I’ve been reading Data Science at the Command Line recently and I’ve noticed an important reason why we use docker when I faced a problem. When I find something in a practical way, it means a lot to me even if I’ve heard a lot about it theoretically so you’ve probably faced that problem before and you said:
probably many times you said ‘it works on my machine!’ so why isn’t that working on another machine?
What is Data Science at the Command Line?
Before we dive into the problem and how docker can solve it, what Data Science at the Command Line is really about.

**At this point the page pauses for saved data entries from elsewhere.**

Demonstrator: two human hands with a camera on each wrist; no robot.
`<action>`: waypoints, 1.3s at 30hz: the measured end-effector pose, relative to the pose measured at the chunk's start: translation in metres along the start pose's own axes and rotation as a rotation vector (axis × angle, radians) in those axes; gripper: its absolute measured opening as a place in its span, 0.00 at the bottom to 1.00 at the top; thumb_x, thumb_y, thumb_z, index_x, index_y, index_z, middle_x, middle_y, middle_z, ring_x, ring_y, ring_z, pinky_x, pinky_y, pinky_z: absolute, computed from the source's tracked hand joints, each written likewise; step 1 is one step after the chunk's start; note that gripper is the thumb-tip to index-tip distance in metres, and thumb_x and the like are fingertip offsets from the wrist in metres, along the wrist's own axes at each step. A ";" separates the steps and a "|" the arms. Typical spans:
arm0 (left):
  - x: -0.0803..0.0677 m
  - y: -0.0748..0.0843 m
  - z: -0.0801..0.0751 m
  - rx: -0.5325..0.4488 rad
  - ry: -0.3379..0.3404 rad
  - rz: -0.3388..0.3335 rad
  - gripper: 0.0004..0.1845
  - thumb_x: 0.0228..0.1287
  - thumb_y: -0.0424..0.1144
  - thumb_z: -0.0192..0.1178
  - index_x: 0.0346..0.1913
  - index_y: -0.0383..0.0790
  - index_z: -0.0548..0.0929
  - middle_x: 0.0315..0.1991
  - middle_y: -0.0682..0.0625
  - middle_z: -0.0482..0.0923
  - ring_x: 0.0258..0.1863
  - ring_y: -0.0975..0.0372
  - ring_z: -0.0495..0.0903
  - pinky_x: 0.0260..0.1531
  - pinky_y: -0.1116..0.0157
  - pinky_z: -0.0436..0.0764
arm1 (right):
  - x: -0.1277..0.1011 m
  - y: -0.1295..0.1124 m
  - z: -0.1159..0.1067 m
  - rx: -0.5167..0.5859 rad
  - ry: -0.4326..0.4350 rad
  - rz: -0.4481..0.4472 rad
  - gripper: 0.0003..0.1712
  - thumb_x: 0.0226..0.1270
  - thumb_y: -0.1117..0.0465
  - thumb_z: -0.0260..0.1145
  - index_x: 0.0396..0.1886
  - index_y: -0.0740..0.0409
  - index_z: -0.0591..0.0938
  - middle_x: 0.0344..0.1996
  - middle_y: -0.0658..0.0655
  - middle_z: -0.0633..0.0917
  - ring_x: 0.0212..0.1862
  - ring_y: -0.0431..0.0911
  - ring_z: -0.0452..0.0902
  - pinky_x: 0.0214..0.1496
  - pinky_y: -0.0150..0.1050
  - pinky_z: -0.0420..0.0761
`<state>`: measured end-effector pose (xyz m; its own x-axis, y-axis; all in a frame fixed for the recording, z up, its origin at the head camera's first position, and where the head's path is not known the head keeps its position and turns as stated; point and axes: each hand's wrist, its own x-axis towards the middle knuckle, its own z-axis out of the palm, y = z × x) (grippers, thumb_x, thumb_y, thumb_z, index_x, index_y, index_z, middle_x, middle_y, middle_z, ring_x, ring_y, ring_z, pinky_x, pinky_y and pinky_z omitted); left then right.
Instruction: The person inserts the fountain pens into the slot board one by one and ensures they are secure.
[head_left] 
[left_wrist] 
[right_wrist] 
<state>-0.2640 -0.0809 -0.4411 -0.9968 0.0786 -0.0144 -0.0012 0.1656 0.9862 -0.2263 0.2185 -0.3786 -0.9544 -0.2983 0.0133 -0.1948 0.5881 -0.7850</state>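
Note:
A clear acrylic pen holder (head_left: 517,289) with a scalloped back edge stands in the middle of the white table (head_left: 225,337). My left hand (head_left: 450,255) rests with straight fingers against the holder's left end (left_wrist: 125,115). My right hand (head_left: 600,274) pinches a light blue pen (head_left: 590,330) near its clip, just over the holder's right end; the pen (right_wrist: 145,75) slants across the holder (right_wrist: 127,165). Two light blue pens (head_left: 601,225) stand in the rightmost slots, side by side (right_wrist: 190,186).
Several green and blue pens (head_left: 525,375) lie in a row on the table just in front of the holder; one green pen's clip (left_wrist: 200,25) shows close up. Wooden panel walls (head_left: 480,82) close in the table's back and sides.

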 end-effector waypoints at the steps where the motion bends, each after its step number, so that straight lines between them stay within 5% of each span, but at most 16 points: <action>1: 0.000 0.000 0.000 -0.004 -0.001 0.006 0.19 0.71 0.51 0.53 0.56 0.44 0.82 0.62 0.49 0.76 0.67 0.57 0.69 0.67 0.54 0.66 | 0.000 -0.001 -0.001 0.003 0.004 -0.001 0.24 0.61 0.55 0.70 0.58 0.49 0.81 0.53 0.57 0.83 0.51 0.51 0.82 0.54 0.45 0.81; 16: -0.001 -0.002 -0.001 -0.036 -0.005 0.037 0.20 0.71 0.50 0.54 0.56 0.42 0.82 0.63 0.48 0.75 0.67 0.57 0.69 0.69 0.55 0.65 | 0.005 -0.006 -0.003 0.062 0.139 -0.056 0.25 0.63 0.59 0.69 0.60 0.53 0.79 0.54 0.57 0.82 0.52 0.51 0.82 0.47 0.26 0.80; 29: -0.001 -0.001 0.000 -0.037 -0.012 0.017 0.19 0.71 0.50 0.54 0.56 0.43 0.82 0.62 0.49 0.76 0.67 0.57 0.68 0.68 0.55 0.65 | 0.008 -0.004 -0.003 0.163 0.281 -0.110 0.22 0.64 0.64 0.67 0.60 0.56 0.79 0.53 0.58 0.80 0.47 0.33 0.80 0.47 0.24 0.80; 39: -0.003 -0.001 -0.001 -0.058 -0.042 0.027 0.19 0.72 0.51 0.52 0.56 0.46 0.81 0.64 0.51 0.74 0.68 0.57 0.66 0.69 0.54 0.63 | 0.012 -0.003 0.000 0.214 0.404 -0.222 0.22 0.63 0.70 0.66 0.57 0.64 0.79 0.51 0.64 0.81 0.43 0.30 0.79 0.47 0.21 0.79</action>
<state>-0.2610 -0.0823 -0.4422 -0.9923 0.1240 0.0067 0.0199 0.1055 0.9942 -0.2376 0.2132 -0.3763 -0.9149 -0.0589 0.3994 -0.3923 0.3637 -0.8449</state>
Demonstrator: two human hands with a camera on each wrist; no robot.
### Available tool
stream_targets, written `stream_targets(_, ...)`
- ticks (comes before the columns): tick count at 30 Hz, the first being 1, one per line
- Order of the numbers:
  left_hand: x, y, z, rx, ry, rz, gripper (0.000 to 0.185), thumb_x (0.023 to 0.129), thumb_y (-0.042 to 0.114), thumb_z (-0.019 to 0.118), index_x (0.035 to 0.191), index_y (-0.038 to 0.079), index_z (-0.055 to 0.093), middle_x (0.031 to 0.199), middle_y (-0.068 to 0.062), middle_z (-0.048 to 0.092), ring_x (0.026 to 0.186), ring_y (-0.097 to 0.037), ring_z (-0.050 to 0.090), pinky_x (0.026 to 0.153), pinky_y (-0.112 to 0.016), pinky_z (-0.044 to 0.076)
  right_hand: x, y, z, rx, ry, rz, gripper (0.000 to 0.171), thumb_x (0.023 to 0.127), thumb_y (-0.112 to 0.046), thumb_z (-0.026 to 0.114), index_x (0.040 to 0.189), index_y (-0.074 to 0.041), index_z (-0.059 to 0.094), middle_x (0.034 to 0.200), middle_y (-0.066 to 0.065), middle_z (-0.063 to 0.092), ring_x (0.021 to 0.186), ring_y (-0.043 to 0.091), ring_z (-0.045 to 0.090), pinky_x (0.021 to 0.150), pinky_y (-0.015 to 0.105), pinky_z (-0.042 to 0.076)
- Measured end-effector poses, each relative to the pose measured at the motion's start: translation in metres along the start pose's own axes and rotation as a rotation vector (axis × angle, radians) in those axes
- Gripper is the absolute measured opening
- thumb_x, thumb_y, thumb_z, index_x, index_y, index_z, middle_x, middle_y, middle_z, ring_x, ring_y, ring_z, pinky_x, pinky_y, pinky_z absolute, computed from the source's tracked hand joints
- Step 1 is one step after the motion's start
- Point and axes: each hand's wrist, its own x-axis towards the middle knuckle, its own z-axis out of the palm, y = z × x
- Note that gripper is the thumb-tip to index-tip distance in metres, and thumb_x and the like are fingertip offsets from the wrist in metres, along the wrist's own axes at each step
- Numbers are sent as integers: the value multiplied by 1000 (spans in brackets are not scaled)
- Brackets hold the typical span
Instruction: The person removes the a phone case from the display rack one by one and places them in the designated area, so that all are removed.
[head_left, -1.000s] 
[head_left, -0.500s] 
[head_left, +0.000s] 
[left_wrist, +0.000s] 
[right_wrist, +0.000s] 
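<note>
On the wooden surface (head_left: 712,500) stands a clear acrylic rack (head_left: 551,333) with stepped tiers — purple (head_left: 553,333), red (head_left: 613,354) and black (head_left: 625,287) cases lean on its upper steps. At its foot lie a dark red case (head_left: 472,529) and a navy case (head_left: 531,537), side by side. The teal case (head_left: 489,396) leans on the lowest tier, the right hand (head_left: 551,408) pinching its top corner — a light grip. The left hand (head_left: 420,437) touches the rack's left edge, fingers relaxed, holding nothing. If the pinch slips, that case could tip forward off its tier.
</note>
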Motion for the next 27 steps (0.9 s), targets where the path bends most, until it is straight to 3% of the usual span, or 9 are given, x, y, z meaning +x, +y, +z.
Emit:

Disclosure: The amazon link is a paid link so if you buy the book, I will have a small commission
This book tries to catch your attention on the ability of the command line when you do data science tasks - meaning you can obtain your data, manipulate it, explore it, and make your prediction on it using the command line. If you are a data scientist, aspiring to be, or want to know more about it, I highly recommend this book. You can read it online for free from its website or order an ebook or paperback.
Getting data from OpenML
Let see the problem by first trying to get data and see what we can do with it locally and what we can’t do with it. OpenML is an open-source platform to build an open, organized, online ecosystem for machine learning. One of the features on this website is that you can get public data and start playing with it. Let’s first make a new directory so that we can download the data into it:
$ mkdir docker-tutorial
$ cd docker-tutorial
Let’s try to fetch data called penguins using the command-line tool curl and then see what we got using ls
$ curl -sL 'https://www.openml.org/data/get_csv/21854866/penguins.arff' > penguins.csv
$ ls
Now we have penguins.csv on my machine, let’s know how many rows it has:
$ wc -l penguins.csv
Let’s see the first 10 lines of that CSV file:
$ head -n 10 penguins.csv
The result should look like this:
See the **_mm **** in each of these columns: culmen_length_mm, culmen_depth_mm, flipper_length_mm .. and the _g in body_mass_g
I’d like to get rid of them, meaning we should trim them and these columns will be: culmen_length, culmen_depth, flipper_length, body_mass
We can do that by replacing them with nothing using sed ****** which is a powerful stream editor that can insert, delete, search, and replace (substitute).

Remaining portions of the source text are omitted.